To quote from one of my favorite movies My Cousin Vinny: "It's a bullshit question!"

A few years ago I put a lot of energy into this question, because -- like most of you -- I was coming from the perspective of a deeply patriarchal culture, and from the perspective of a culture that sees sexual purity as the primary evidence of a faith that works.

Today I understand this question to reflect a culture and not the deeper realities.  So I will answer the question first, and then I will speak to the deeper realities.

Answer 1:  Are cross-gender friendships possible for adults when one or both are married and when one or both are part of the old cultural paradigms of evangelicalism?  No, not without deep problems.

Answer 2: Are cross-gender friendships possible for adults when one or both are married and when both have adopted a worldview that explicitly rejects patriarchy and explicitly accepts as its primary evidence of faith that works the commands of Jesus?  Yes, most definitely.

I guess here is the place that it will show up that I have already internalized my own resolution:  I am not going to try to walk you through this step by step.  You'll have to do that work yourself.
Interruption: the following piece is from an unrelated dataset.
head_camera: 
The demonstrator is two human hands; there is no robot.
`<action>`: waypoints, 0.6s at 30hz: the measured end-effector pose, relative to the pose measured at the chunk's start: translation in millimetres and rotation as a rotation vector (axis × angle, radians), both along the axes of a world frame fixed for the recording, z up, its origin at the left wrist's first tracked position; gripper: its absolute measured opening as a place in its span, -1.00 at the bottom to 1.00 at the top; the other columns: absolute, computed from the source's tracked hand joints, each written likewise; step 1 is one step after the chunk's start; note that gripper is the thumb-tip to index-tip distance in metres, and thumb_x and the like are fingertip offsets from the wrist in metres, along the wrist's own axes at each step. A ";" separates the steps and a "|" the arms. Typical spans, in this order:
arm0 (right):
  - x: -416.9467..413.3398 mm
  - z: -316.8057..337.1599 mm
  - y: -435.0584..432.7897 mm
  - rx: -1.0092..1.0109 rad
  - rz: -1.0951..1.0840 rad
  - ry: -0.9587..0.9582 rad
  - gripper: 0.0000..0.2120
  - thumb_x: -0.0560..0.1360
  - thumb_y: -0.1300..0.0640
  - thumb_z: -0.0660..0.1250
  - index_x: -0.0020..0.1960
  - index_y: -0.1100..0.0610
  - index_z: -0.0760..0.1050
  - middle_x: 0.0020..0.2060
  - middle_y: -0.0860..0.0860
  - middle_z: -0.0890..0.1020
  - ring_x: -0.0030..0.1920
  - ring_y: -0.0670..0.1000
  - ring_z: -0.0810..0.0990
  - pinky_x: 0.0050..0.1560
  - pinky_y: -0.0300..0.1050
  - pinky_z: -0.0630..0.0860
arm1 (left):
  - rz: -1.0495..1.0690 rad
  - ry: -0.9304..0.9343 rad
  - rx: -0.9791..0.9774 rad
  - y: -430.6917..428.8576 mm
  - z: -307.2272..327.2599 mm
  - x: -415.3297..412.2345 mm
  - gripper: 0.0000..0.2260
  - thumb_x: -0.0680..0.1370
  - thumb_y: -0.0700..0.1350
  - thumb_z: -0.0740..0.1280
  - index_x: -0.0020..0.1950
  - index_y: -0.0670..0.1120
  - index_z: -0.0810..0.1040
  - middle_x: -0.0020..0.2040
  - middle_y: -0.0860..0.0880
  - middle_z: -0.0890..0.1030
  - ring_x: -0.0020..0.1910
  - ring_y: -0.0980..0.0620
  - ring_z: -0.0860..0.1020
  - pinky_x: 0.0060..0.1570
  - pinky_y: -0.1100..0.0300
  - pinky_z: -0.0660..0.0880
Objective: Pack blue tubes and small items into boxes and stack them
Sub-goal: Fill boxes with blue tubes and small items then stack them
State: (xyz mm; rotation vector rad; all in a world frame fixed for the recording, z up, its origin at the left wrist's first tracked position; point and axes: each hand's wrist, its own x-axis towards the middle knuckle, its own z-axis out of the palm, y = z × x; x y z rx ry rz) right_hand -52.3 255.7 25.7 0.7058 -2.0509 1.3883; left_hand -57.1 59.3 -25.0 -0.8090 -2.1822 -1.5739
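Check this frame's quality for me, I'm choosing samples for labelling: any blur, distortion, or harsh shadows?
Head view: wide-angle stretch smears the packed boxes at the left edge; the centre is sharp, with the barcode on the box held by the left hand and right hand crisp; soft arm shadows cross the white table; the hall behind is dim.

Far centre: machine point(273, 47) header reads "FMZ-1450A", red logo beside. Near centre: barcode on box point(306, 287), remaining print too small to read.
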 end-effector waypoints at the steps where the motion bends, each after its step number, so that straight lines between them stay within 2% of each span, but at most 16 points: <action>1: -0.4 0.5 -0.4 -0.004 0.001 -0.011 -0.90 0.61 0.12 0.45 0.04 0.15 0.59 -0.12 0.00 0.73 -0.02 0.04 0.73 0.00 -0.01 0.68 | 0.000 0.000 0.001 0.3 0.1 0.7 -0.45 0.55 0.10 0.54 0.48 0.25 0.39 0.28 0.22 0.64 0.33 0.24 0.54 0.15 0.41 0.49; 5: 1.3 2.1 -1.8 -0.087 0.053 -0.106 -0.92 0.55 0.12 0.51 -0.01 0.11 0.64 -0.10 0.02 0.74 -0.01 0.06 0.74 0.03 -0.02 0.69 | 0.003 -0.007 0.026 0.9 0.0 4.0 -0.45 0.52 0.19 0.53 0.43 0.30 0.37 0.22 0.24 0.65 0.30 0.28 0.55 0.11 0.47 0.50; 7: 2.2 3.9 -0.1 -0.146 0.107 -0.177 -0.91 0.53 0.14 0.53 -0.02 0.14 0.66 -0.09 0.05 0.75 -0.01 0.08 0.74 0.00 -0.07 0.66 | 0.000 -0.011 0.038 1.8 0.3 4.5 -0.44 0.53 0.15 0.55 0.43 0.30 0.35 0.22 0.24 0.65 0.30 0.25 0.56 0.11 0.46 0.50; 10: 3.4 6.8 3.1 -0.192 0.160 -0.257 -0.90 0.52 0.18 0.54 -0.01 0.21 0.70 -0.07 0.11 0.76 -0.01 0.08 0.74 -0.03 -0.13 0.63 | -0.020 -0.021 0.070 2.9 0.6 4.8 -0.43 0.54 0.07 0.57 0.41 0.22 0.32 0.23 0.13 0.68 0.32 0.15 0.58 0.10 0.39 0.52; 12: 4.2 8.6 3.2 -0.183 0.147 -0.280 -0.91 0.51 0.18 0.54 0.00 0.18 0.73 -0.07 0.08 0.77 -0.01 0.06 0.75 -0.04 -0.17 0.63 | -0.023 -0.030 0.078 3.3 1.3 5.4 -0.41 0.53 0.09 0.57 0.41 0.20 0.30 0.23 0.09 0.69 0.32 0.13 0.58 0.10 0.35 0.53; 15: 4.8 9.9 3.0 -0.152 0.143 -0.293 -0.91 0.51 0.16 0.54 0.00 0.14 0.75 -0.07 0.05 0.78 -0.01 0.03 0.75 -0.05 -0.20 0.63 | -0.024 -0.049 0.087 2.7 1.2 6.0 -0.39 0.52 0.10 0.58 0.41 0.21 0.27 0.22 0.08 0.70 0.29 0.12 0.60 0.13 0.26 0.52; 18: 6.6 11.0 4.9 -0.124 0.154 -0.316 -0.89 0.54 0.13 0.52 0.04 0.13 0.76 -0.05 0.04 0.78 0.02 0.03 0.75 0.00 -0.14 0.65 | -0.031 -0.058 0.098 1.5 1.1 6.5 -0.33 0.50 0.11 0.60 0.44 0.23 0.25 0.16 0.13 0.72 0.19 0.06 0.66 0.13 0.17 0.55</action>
But I am here to testify that it does not matter if two friends are mutually attracted if they are also mutually committed to agape toward each other and toward their spouses and if they are mutually committed to living lives that are wrapped around chasing Jesus, as long as they have both truly gotten over the myth that women exist to please men and men exist to care for women, as we were taught in our patriarchal upbringing.

The spouse who clings jealously to his/her spouse is not really that different from the "homewrecker" who seeks to enter into a committed relationship with someone who already made those commitments to another.  Both have missed the point about where their security comes from, and both have believed cultural myths that don't hold the weight of real life.

So what does this mean for me?

1) I can be friends with men who treat me like their equal, and not like a potential sexual partner or like a maiden in distress who needs saving or like a "helpmeet" who will potentially be the wife who helps them or some other man achieve all he was called to achieve.

2) I cannot be friends with men who say that they believe I am their equal and not a potential sexual partner or "helpmeet" but then give out all kinds of clues that show that their true underlying belief is different than what is healthy and true.  Whether that comes across as "sexual vibes" or "sweet condescension", both are sad indicators that that man isn't friendship material for me.  (In the past I tried to "convert" some of those "friends" to friendship material, but I have since then accepted that only life can do that; I must wait until they reapproach me and share that that has happened.)

3) I cannot actively be friends with men who could otherwise be my friends but who have wives who are threatened by the friendship of their husband with me.  This is part of real friendship, by the way: We honor the ethical responsibilities and real situations of those we love.

And what does this mean for some of my female friends who are processing this question?

1) If your husband is friends with other women and you think it isn't healthy, try to discipline yourself to let it be whatever it IS and to let your own emotional energy go toward your own healthy community of many healthy friendships of your own (of all ages and genders and roles in your life) and toward your own walk with God in pursuing all God is calling YOU to be.  Your husband will bear the consequences of his own choices, and you will wean yourself from your own dependency that is unhealthy.  (You will find yourself more satisfied with life than if you were able control his actions, because what you are really after won't be found in his faithfulness to you and won't be lost in his lack thereof.)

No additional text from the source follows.